● WHAT IS BEING ASKED: Every line of the material needs an exact copy, apart from the images.
** GIVEN DATA follows **
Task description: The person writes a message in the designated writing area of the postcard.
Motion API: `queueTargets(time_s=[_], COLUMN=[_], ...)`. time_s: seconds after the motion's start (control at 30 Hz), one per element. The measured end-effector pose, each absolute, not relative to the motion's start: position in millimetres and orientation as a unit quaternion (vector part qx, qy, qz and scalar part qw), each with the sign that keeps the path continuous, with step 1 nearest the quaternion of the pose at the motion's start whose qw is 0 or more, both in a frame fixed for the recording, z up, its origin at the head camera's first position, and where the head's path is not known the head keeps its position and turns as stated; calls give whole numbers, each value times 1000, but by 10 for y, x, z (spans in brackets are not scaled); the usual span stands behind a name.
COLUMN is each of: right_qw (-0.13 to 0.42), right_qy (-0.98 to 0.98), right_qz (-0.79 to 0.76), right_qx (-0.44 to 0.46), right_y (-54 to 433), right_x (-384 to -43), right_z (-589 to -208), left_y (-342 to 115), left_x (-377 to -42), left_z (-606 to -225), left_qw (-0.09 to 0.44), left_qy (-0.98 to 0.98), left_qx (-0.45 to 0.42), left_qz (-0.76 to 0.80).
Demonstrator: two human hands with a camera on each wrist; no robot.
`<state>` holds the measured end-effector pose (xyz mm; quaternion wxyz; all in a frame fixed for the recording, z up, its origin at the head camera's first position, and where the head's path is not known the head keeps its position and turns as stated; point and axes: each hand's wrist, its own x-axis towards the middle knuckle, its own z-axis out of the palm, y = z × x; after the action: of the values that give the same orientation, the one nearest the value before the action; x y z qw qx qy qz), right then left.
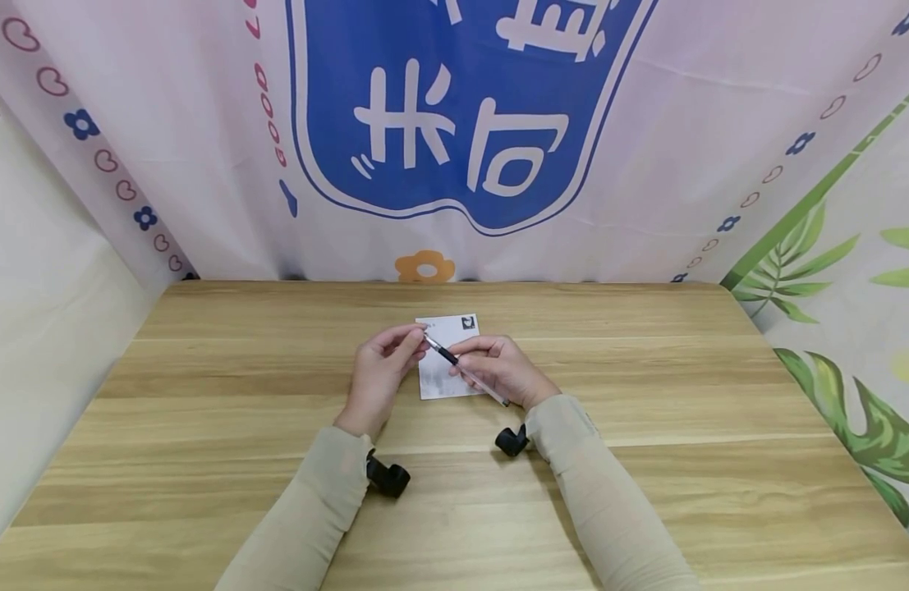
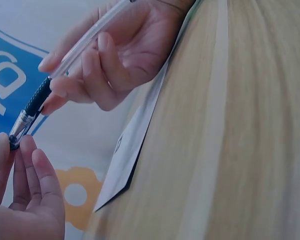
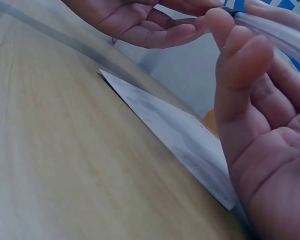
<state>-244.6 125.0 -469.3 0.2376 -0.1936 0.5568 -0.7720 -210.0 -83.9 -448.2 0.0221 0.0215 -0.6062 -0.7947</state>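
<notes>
A gel pen with a clear barrel and black grip slants over a white card on the table. My left hand pinches the clear cap at the pen's tip end, between thumb and index finger. From the other side my right hand pinches the barrel near the black grip, its remaining fingers curled loosely beneath. Both hands are held above the tabletop in the wrist views. The card bears a small dark square picture in its upper right corner and grey shading lower down, partly covered by the right hand.
The wood-grain table reaches back to a printed cloth hanging behind it. Black wrist cameras are strapped at both sleeves. A leaf-patterned cloth hangs along the right side.
</notes>
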Motion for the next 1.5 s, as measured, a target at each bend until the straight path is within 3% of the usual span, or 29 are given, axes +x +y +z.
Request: queueTargets(time_s=[0.27,0.8,0.97,1.2,1.5], right_qw=[246,201,154,42,-44], right_qy=[548,552,552,624,672], right_qz=[-773,-786,-800,-773,-737], right_qx=[-203,-190,-177,-109,-45], right_y=[1257,1263,1246,1261,1247], right_x=[-2456,-2459,-2458,-2451,-2473], right_z=[-4701,-4708,-4698,-4698,-4707], left_y=[-783,-768,-802,-848,-909], left_x=[-2074,-2070,-2099,-2120,-2139], left_z=[-4456,-4435,-4481,-4521,-4519], left_qw=[30,16,13,-7,-26], left_qy=[-644,-644,-641,-642,-638], left_qx=[-2,3,12,30,49], left_qz=[-765,-765,-768,-766,-768])
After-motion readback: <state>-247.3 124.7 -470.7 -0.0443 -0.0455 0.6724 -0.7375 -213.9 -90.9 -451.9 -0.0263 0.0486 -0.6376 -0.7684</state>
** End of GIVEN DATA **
● SOLUTION TO THE EXERCISE:
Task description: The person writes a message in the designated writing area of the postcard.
Motion API: `queueTargets(time_s=[_], COLUMN=[_], ...)`. time_s: seconds after the motion's start (control at 30 Hz), one per element. The measured end-effector pose, each absolute, not relative to the motion's start: position in millimetres and orientation as a unit quaternion (vector part qx, qy, qz and scalar part qw), each with the sign that keeps the path continuous, with step 1 nearest the quaternion of the pose at the motion's start whose qw is 0 or more, both in a frame fixed for the recording, z up, its origin at the head camera's first position, and where the head's path is not known the head keeps its position and turns as stated; calls give whole numbers, each value times 1000, but by 10 for y, x, z (spans in brackets are not scaled); the usual span stands behind a name.
COLUMN is each of: right_qw (-0.13 to 0.42), right_qy (-0.98 to 0.98), right_qz (-0.79 to 0.76), right_qx (-0.44 to 0.46), right_y (-54 to 433), right_x (-384 to -43), right_z (-589 to -208), left_y (-342 to 115), left_x (-377 to -42), left_z (-606 to -225), left_qw (-0.09 to 0.44), left_qy (-0.98 to 0.98), left_qx (-0.45 to 0.42), left_qz (-0.76 to 0.80).
Demonstrator: two human hands with a camera on each wrist; no robot.
`<state>` holds the measured end-effector pose (xyz mm; quaternion wxyz; all in a frame fixed for the recording, z up, its origin at the head camera's first position, and where the head's path is not known the head keeps its position and turns as stated; point and axes: each hand's wrist, its own x-axis towards the middle knuckle, its own z-axis out of the palm, y = z × x; after the action: of the values that give the same orientation, the one nearest the value before the action; x y z qw qx qy qz), right then left.
<state>-244.6 125.0 -469.3 0.2376 -0.1936 0.5568 -0.7720 -210.0 -83.9 -448.2 0.0221 0.0215 -0.6062 -0.7947</state>
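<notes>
A gel pen with a clear barrel and black grip slants over a white card on the table. My left hand pinches the clear cap at the pen's tip end, between thumb and index finger. From the other side my right hand pinches the barrel near the black grip, its remaining fingers curled loosely beneath. Both hands are held above the tabletop in the wrist views. The card bears a small dark square picture in its upper right corner and grey shading lower down, partly covered by the right hand.
The wood-grain table reaches back to a printed cloth hanging behind it. Black wrist cameras are strapped at both sleeves. A leaf-patterned cloth hangs along the right side.
</notes>
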Motion for the next 1.5 s, as measured, a target at each bend until the straight path is within 3% of the usual span, or 29 are given, axes +x +y +z.
Request: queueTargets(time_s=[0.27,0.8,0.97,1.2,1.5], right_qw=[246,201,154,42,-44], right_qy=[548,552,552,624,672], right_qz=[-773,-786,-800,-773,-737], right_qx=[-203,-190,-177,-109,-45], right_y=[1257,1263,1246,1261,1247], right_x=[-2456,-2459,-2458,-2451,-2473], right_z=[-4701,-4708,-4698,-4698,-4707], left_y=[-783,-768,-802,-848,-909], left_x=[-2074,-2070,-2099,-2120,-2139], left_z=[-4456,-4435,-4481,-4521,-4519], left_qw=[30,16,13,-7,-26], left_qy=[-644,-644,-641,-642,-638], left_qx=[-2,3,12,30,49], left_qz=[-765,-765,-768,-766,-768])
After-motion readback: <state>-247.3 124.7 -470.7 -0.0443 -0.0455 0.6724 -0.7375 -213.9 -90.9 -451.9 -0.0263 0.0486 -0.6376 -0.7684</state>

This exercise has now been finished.